There is a jazz CD, done in the 1960s by *The Don Friedman Quartet featuring Atilla Zoller (gtr). *It's called _*Dreams and Explorations. *_Half of the album is standards, and the other half is highly improvisatory. One track is called Park Row and uses a 12-note row as its "head." I'm not sure if they stick to 12-tone rows when they takes solos, but it's a very convincing attempt. There's also a guitar player (forgot the name) who put out an album of 12-tone explorations. I've heard *Pat Metheny *say that he practices 12-tone rows. His *Song X* with *Ornette Coleman *is probably a good example of what is possible in this area.

Actually, I don't think 12-tone rows are appropriate for improvisation, like scales are in jazz. A scale is unordered, so it acts as an "index" of notes to choose from freely, and there is not a "no repeat" rule in place.

A twelve-tone row gets it variance from R, I, and RI forms of the row; these are not "off the cuff" forms that one can instantly call up. Also, since the rows are ordered, one is not really "improvising;" this would be more akin to the regurgitation of long thematic strings. The whole idea seems antithetical to the idea of "free improvisation."

Since 12-tone evolved out of its closely-related predecessor "free atonality," or total chromaticism, which is the far-end spectrum of tonality, then perhaps a totally chromatic (unordered) approach would be better; in fact this has already been done, with Ornette Coleman's "harmolodic" music, and all the free jazz players of the 1960s: *Albert Ayler, Eric Dolphy, The Chicago Art Ensemble, Sun Ra, *and others.* Miles Davis *as well.

You see, all these "totally chromatic" lines, if used like "free atonality" used them (as *un*ordered sets), then any note you place under them, in the bass, becomes a tonal reference for all of it. That's how "totally chromatic tonality" works. The minute you* order *the rows, it becomes 12-tone: ordered, non-harmonic, and thematic/melodic in nature.

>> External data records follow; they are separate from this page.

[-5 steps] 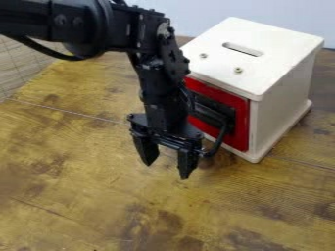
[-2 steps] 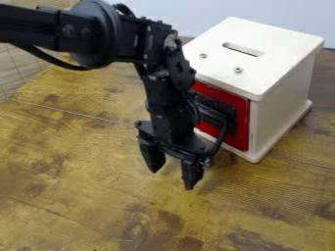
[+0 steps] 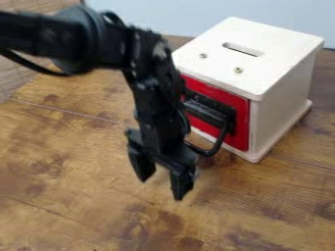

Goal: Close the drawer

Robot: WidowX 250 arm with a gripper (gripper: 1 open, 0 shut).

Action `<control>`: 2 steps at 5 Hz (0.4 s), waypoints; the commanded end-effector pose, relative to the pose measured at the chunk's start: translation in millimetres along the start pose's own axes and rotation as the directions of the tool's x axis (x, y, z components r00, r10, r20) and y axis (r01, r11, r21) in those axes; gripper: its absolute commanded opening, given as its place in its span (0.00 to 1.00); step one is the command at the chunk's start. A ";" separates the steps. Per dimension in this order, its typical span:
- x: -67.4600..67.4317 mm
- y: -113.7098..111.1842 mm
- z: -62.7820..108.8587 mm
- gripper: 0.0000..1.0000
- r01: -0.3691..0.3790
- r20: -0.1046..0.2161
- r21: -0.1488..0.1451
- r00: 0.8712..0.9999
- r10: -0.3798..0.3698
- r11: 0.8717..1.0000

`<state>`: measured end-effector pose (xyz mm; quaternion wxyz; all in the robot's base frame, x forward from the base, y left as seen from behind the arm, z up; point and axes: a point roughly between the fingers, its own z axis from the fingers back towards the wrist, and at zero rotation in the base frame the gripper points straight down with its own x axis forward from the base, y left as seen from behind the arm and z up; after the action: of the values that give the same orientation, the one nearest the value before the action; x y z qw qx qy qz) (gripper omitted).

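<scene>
Now, at the lower end of the black robot arm (image 3: 155, 88), hangs low over the brown wooden table (image 3: 66, 196) with the gripper (image 3: 161, 175). Points downward, with a wide gap between the two dark fingertips (image 3: 181, 185) and nothing visible in their grasp. Reaches in from the upper left, blurred along the upper arm and softly blurred at the gripper too. Just beside the gripper, to the right in the view: the drawer (image 3: 238, 136), in the front of the cream-white wooden box (image 3: 283, 103). Shows a red face around a black front plate (image 3: 207, 110), with part of both behind the arm. Juts out from that face with a black wire loop handle (image 3: 225, 135), close to the gripper. Impossible to tell whether touching the arm at the handle's near end, or whether fully flush with the box at the drawer's edges. Stands upright on the table, with a slot (image 3: 242, 49) and two small round metal fittings (image 3: 238, 70) on the box's top. Behind, a pale wall (image 3: 249, 10).
</scene>
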<state>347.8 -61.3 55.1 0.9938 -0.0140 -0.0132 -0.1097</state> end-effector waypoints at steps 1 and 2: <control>5.7 -8.4 50.4 1.00 0.062 0.092 0.011 0.994 -0.063 0.998; 13.9 3.5 63.0 1.00 -0.026 0.108 0.026 0.994 0.023 0.999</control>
<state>353.6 -63.2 91.3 0.9943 -0.0075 -0.0272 -0.1033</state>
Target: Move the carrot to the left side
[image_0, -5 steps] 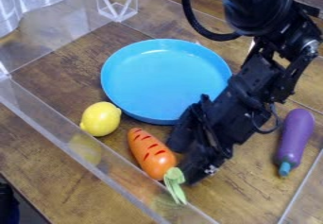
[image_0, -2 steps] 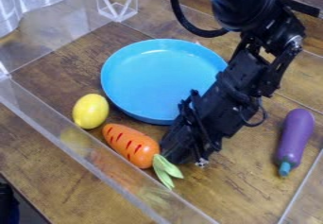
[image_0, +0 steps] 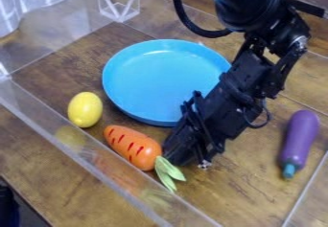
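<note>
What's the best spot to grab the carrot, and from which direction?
Probably the middle of the carrot, coming from above with fingers across its width: it lies flat, its orange body is long and stubby, and the leafy top looks thinner.

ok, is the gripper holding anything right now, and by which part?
Can't be told. The gripper is right beside the leafy end of the carrot, but this view doesn't show whether its fingertips pinch it.

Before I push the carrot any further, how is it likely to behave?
The carrot looks like stiff, glossy plastic, so it should hold its shape and might slide easily. Its rounded, tapering body could roll or swivel rather than track straight. The leafy top may bend a little.
</note>
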`<action>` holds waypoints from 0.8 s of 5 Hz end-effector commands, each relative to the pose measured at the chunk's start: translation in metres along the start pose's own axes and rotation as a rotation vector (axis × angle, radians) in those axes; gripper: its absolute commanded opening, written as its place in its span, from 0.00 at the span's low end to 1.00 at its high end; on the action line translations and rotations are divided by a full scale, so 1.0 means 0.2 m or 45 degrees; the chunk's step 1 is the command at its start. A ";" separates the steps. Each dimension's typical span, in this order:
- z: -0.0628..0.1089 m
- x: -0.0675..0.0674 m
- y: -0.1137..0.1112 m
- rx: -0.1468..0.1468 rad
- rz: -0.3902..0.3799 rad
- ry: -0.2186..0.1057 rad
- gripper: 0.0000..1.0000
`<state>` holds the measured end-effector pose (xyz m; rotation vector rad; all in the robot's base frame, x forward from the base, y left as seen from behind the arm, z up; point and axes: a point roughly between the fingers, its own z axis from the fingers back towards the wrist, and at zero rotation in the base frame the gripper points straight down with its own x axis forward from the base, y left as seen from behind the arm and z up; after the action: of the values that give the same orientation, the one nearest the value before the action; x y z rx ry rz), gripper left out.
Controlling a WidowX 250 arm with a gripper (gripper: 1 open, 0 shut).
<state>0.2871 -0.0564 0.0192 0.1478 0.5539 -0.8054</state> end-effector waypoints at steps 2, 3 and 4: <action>0.02 -0.03 0.03 0.010 0.024 -0.013 0.00; 0.02 -0.03 0.03 0.013 0.025 -0.008 0.00; 0.02 -0.03 0.03 0.017 0.024 -0.003 0.00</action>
<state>0.2871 -0.0539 0.0186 0.1633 0.5638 -0.8057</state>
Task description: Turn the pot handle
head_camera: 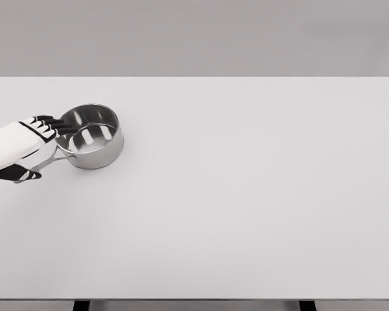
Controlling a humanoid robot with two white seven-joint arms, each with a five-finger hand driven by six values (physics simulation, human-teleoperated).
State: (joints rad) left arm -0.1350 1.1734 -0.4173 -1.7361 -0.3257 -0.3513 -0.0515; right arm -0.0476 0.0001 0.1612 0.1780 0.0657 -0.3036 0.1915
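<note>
pot point(91, 137) sits upright on the white counter point(246, 194), far over on its left side and toward the back, its open mouth facing up and the shiny steel wall catching pale reflections inside. the pot handle point(54, 161) is a thin metal bar that leaves the lower left of the wall and runs down and to the left, so the long axis of pot and handle together lies on a diagonal from upper right to lower left, with the handle end pointing at the left edge of the view.

the left robot hand point(23, 149) comes in from the left edge, its white back turned up toward the camera and the wrist cut off by the frame. the dark fingers point(52, 123) stretch out to the right, close together and roughly level, their tips reaching the near left rim of the pot. the dark thumb point(18, 173) lies lower, below the handle, pointing right. the handle passes between the fingers above and the thumb below, with the palm covering its far end. whether the robot hand actually presses on the handle or only brackets it cannot be told from this angle.
</note>
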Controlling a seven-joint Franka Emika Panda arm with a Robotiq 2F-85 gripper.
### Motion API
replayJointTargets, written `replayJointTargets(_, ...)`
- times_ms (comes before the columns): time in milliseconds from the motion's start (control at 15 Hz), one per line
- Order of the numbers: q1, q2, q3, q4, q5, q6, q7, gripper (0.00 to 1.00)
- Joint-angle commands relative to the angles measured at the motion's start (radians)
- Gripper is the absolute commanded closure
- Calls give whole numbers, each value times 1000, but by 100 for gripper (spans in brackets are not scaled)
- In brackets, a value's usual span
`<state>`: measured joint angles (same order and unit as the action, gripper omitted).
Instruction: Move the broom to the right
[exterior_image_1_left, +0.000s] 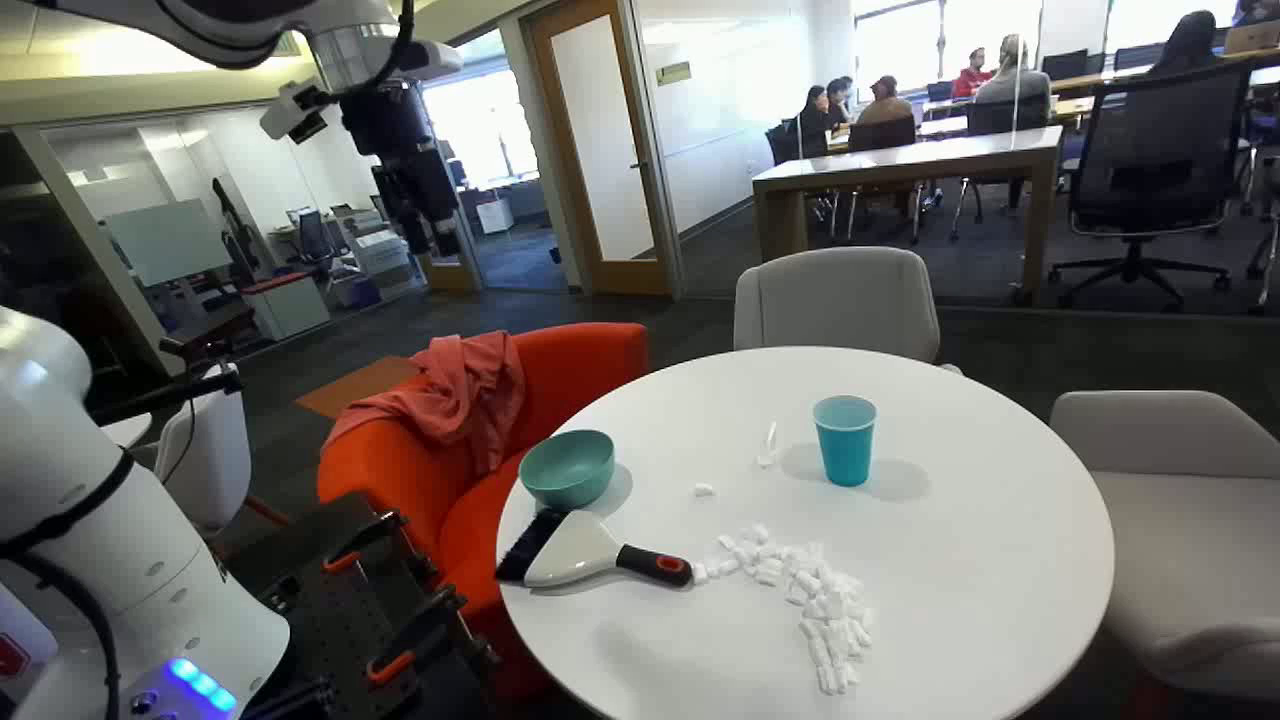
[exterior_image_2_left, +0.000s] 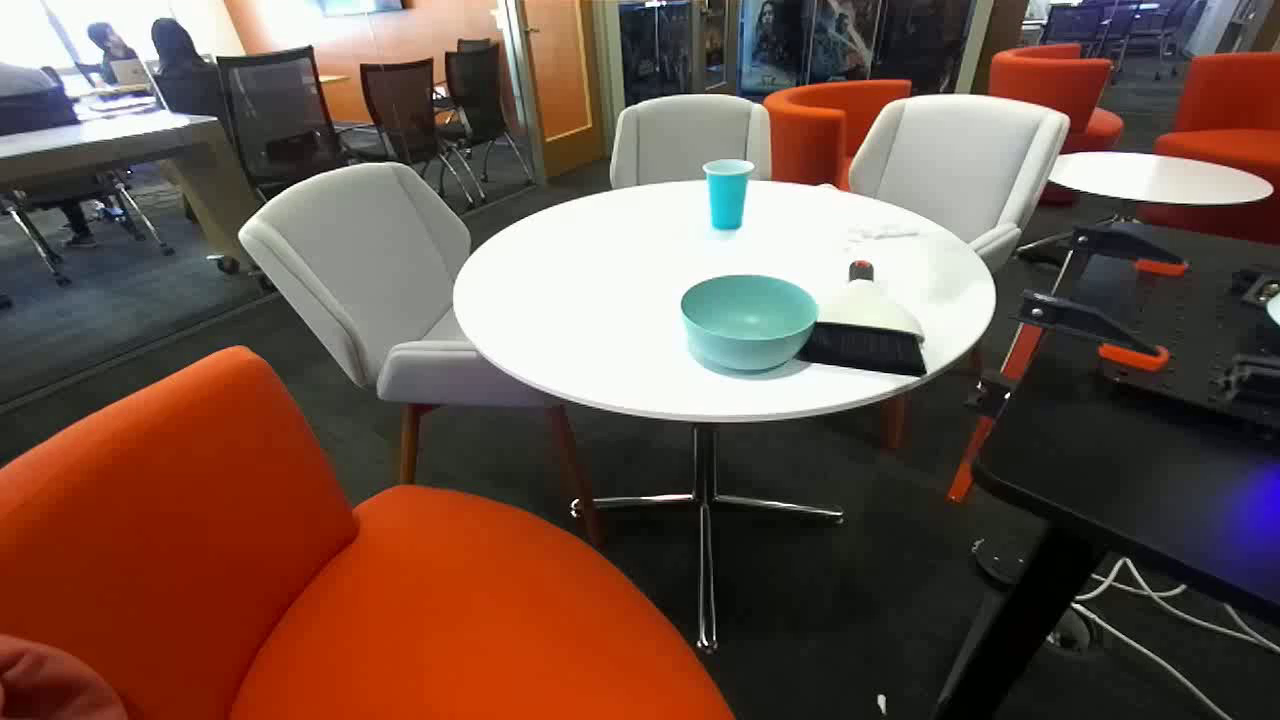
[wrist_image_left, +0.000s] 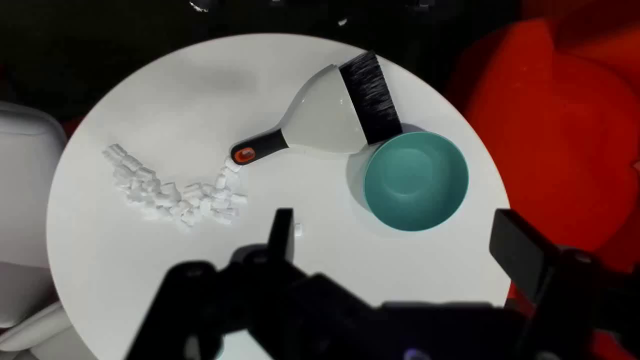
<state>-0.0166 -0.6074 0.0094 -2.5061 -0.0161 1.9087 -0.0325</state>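
The broom lies flat on the round white table, beside the teal bowl. It has a black handle with a red accent, a pale whitish body and dark bristles. It shows in both exterior views (exterior_image_1_left: 578, 552) (exterior_image_2_left: 868, 308) and in the wrist view (wrist_image_left: 325, 116). Its bristles are close to the bowl's rim; I cannot tell if they touch. Its handle end lies by the white scraps. My gripper (exterior_image_1_left: 432, 240) hangs high above the table, well apart from the broom. In the wrist view my gripper (wrist_image_left: 392, 215) has its fingers wide apart with nothing between them.
The teal bowl (exterior_image_1_left: 567, 470) stands near the table's edge (exterior_image_2_left: 620, 395). A blue cup (exterior_image_1_left: 845, 440) stands upright farther across. Several white scraps (wrist_image_left: 175, 197) lie in a curved pile. A red armchair (exterior_image_1_left: 590, 350) and pale chairs (exterior_image_1_left: 840, 305) surround the table.
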Motion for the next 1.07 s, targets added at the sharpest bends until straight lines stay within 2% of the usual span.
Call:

Miles Davis, in recordings like Bitches Brew, In A Silent Way, The Cellar Door Sessions, and The J.J. Johnson Sessions, would simply lay down a "groove" with drums, and bass playing a tonally-centered figure, and whatever anyone chose to play, no matter how "outside" or chromatic, instantly became "tonicized" by being referenced to the groove in the bass. Viola, instant total chromaticism.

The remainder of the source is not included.